A recent survey by The Hartford Financial Services Group, Inc., found that a majority of Americans say they are concerned about losing ground in their efforts to save. Fifty-six percent of respondents worry they will be unable to maintain their current level of contributions to their employer's 401(k) or other defined contribution retirement plan.  Thirty-four percent are "extremely" or "very" worried about cutting back on how much they save.

Nearly one-third of respondents said they were likely to postpone making additional contributions to their retirement plan, 24 percent said they were likely to postpone retiring altogether.

It's not just their own contributions that Americans worry about. Among employees, 53 percent said they are concerned that their employer will reduce or eliminate matching contributions on their retirement savings. Thirty percent are "extremely" or "very" worried about that possibility.

Tom Foster Jr., The Hartford's national retirement spokesperson, says employers can play a big role in encouraging employees to save for retirement. In many instances, he said, employers can increase participation in retirement plans without incurring additional costs.

"In these difficult economic times, America's workers are worried that they will not have the financial wherewithal to continue their current lifestyles when they retire," Foster said. "The good news is that Americans are thinking more than ever about retirement and the need to save for it. The bad news is that they are finding it more difficult than ever to do something about it. Employers do have an opportunity to help."

Declining participation rates and reduced contributions can adversely affect the viability of an employer's retirement plan. For example, Foster explained, if the gap between what highly paid and non-highly paid employees contribute to a company's retirement plan exceeds IRS guidelines, then many well-paid employees may be forced to take back a portion of their contributions and pay additional income taxes.

"There is no doubt that the current economic climate is having a dampening effect on retirement savings," Foster said. "Employers are more challenged than ever before to encourage employees to participate in retirement savings plans. Fortunately, there are some creative ways to promote the importance of retirement savings and help employees stay on track."

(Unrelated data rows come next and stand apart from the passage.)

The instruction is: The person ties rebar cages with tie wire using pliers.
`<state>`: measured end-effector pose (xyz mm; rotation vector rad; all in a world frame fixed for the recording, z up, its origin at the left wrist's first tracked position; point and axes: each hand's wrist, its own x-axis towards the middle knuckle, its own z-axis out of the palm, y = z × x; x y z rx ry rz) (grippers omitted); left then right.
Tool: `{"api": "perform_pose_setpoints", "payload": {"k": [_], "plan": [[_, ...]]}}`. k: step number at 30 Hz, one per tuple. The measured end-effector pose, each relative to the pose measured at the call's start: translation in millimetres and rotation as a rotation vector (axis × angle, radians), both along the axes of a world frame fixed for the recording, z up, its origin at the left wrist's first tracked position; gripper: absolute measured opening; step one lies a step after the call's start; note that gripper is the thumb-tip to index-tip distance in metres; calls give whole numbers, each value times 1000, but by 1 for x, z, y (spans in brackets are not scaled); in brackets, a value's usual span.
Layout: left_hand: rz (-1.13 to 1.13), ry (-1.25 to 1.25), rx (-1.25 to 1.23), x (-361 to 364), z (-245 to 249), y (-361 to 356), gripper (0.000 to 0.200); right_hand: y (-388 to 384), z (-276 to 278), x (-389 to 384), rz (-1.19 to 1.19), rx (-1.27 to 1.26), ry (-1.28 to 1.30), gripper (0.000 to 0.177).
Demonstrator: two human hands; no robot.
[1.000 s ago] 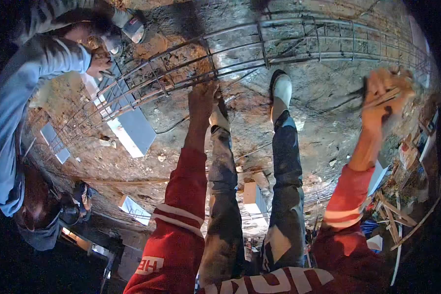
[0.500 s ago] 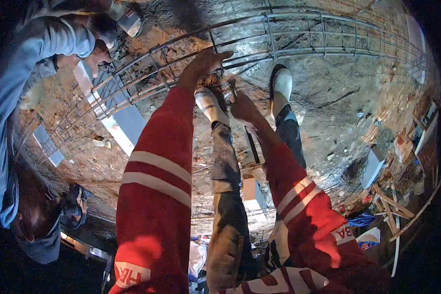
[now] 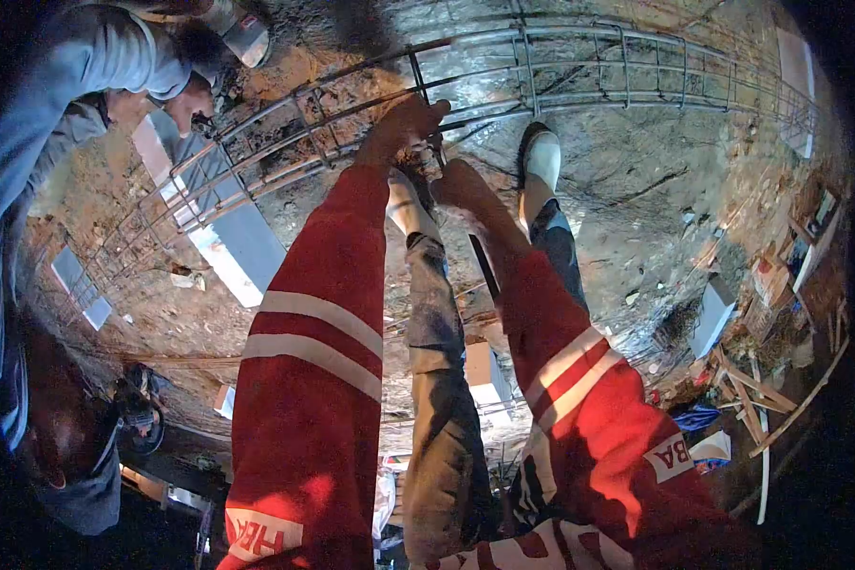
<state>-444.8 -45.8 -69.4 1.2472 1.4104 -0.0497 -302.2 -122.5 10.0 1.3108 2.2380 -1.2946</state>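
Note:
A long cage of steel rebar [image 3: 579, 102] with stirrups stretches across the upper view. My left hand [image 3: 408, 126] is at its near bars, fingers curled closed around a stirrup [image 3: 416, 71] or the bar beside it; the exact grip is partly hidden. Just below and to the right, my right hand [image 3: 467, 190] is closed on a slim metal tool [image 3: 485, 264] with a long dark handle. The tool's narrow tip points up toward the bars by my left hand. Its kind does not show clearly.
Pale rectangular blocks [image 3: 228, 242] lie under and beside the cage. At left, another person in a blue-grey sleeve [image 3: 114, 62] has a hand [image 3: 192, 103] near the cage. My light boots [image 3: 541, 160] stand on bare dirt. Wood scraps [image 3: 755, 394] lie at right.
My left hand's extended index finger has curled in at the bars. My right hand and its tool have shifted slightly left and up, closer to my left hand.

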Motion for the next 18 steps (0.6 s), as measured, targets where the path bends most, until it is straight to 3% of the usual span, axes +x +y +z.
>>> {"api": "perform_pose_setpoints", "payload": {"k": [1, 2, 4, 5, 8, 9, 11, 15, 17, 18], "plan": [[-130, 63, 154, -1, -19, -1, 55, -4, 10, -5, -444, -78, -79, 27], [-260, 126, 307, -3, -37, -3, 49, -7, 21, -8, -445, -77, -80, 27], [-289, 140, 324, 1, -32, -2, 39, -9, 41, -14, -478, -43, -311, 32], [-318, 153, 335, 3, -29, -3, 33, -10, 41, -15, -475, -48, -311, 32], [-441, 226, 209, 7, -5, 11, 32, -14, 44, -19, -597, -49, -369, 26], [94, 9, 43, -1, -6, 5, 26, -18, 43, -16, -608, -59, -372, 26], [-559, 188, 548, -2, 16, 8, 25, -21, 40, -11, -631, 14, -244, 26], [-466, 110, 474, -6, 6, 7, 21, -34, -6, 3, -642, 198, -104, 15], [-464, 224, 737, -2, 10, 1, 18, -34, -38, 12, -751, 296, 423, 15], [-567, 201, 826, -6, 11, 2, 16, -32, -58, 10, -734, 344, 412, 22]]}}
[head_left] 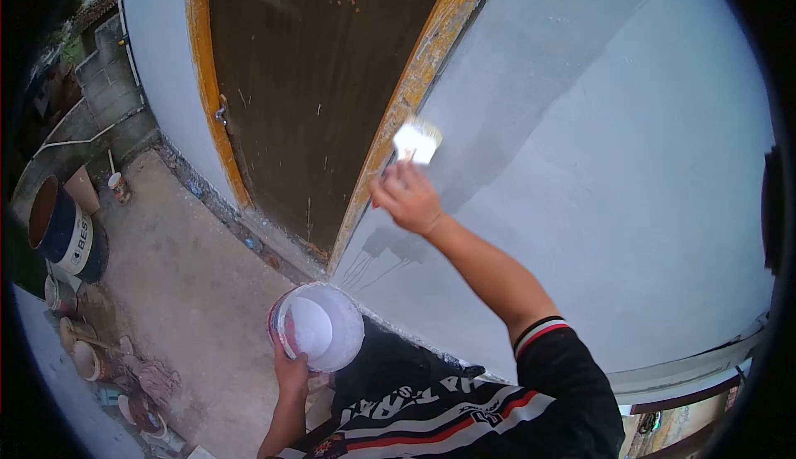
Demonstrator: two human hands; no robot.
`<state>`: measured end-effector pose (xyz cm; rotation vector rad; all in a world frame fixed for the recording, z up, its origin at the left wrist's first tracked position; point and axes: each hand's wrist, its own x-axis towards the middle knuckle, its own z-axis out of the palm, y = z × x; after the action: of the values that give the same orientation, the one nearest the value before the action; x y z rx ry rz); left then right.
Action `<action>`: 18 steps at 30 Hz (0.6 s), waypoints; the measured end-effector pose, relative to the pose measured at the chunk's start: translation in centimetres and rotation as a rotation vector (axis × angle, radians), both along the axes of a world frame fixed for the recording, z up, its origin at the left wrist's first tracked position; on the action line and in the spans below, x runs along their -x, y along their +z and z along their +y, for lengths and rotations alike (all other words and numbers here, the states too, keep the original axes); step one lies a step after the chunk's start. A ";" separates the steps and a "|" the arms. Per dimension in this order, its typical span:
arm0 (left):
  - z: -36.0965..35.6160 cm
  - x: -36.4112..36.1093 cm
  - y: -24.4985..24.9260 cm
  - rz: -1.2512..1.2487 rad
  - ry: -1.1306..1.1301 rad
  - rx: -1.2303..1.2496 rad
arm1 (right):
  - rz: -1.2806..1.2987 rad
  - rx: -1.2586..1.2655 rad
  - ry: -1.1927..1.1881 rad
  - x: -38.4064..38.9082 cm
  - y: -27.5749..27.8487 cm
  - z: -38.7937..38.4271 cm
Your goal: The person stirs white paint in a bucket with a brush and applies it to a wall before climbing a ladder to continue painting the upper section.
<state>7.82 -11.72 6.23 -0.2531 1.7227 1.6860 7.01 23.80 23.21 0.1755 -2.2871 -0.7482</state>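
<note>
My right hand (406, 196) is closed around the handle of a wide paintbrush (416, 140), its white head against the wall (572, 185) right beside the yellow door frame (414, 69). A darker, wet-looking band runs over the wall from the upper right down to the brush, with drips lower down near the frame. Down in front of my body, my left hand (292, 369) grips the rim of a paint bucket (347, 326), its thumb over the edge. White paint shows inside the bucket.
A brown door (315, 86) with a metal handle (220, 114) stands within the frame. On the concrete floor (199, 285) at left are a dark blue drum (70, 231), a small can with a stick (119, 187), several buckets and a mop head (153, 378).
</note>
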 end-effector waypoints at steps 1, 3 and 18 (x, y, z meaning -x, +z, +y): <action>-0.3 -0.1 -1.6 0.053 -0.008 -0.021 | -0.055 -0.006 -0.030 -0.1 -1.8 -0.3; -0.8 -0.2 -4.5 0.128 0.007 -0.059 | -0.165 0.015 -0.040 -0.3 -5.7 -0.7; -1.0 -0.5 -0.1 0.047 -0.008 -0.082 | 0.098 -0.048 -0.054 -1.6 1.6 0.1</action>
<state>8.35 -12.76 6.10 -0.1698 1.6816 1.7648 8.63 23.87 24.81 0.0979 -2.1901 -0.8220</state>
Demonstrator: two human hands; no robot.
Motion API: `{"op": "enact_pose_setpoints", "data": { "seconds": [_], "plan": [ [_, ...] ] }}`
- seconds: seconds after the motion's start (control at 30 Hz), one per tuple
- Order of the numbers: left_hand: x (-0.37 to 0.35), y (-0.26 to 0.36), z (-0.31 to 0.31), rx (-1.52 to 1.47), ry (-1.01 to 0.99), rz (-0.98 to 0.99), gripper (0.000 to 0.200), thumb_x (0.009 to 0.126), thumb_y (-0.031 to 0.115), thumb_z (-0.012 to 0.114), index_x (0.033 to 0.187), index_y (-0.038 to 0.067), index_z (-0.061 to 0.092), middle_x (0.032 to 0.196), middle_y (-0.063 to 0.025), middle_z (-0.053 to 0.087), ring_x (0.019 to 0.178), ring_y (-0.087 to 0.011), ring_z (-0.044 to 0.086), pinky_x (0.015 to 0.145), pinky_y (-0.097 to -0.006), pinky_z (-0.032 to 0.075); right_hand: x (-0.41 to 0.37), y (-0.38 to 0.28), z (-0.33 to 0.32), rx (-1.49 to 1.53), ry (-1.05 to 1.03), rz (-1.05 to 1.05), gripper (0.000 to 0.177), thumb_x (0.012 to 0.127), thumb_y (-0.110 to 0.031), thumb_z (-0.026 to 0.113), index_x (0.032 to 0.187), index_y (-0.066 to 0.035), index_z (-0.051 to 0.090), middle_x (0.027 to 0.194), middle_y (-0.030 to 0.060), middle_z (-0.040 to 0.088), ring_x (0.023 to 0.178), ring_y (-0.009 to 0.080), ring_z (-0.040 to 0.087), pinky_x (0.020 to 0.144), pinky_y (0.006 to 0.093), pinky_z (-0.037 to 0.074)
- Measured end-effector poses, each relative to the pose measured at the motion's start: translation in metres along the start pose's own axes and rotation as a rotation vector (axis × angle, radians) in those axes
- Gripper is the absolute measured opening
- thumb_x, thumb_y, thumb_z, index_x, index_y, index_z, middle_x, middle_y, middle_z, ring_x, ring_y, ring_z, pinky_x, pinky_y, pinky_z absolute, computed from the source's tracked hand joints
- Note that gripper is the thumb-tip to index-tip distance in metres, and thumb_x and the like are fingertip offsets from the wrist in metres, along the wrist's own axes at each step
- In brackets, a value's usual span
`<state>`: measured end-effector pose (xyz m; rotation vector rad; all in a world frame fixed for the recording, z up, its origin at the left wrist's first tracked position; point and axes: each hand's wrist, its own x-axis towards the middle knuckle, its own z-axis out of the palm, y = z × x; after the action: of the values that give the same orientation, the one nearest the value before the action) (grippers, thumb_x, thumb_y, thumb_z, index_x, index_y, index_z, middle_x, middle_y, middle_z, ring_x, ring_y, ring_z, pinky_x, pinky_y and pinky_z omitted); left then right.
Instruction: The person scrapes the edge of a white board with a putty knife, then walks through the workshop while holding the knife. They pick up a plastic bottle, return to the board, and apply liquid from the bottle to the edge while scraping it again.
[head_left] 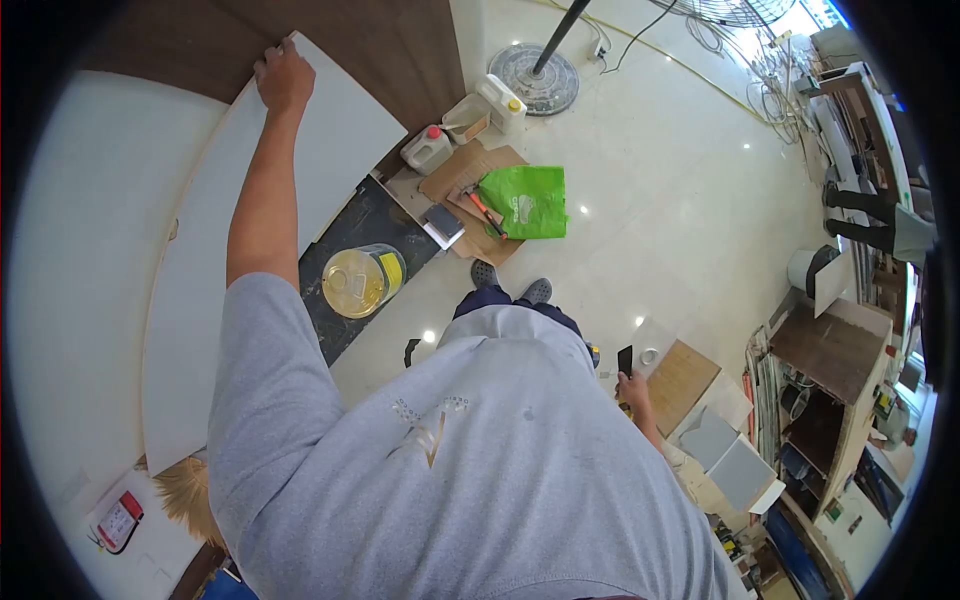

Foster, who works with financial advisors to help them meet the needs of retirement plan sponsors and participants, suggests the following three ways for sponsors to encourage employees to contribute to their retirement plan and even increase participation without having to institute or increase matching contributions:
  1. Sponsor educational meetings. Retirement plan providers can bring in trained specialists to lead educational meetings for employees and explain the advantages of regular retirement savings, tax-deferred accumulation, and how pre-tax savings will make less of an impact on their paychecks than after-tax savings.
  2. Promote the new Savers Credit. Employees who earn relatively modest salaries can qualify for a special federal Savers Credit based on their contributions to a defined contribution retirement plan or IRA. The tax credit can equal as much as 50 percent of their total contribution, capped at a total credit of $1,000.
  3. Adopting automatic enrollment. Ninety percent of employees participate in their employer's 401(k) plan if they are automatically enrolled in it, according to a 2006 Hewitt Associates study.